**Work instruction:**
Please copy out the listing below in full and exactly.

################

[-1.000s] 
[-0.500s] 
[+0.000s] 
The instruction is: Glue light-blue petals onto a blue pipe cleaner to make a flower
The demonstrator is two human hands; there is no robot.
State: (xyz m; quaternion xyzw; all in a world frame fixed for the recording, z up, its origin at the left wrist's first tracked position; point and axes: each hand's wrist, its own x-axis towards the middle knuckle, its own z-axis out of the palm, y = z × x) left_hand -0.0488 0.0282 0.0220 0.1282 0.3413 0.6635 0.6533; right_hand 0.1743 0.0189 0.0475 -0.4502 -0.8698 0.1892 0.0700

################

**Exercise result:**
[-1.000s] 
[-0.500s] 
[+0.000s] 
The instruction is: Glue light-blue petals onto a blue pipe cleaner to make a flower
The demonstrator is two human hands; there is no robot.
State: (xyz m; quaternion xyzw; all in a world frame fixed for the recording, z up, its origin at the left wrist's first tracked position; point and axes: each hand's wrist, its own x-axis towards the middle knuckle, its own z-axis out of the palm, y = z × x) left_hand -0.0488 0.0282 0.0220 0.1282 0.3413 0.6635 0.6533; right_hand 0.1743 0.0189 0.0475 -0.4502 -0.8698 0.1892 0.0700

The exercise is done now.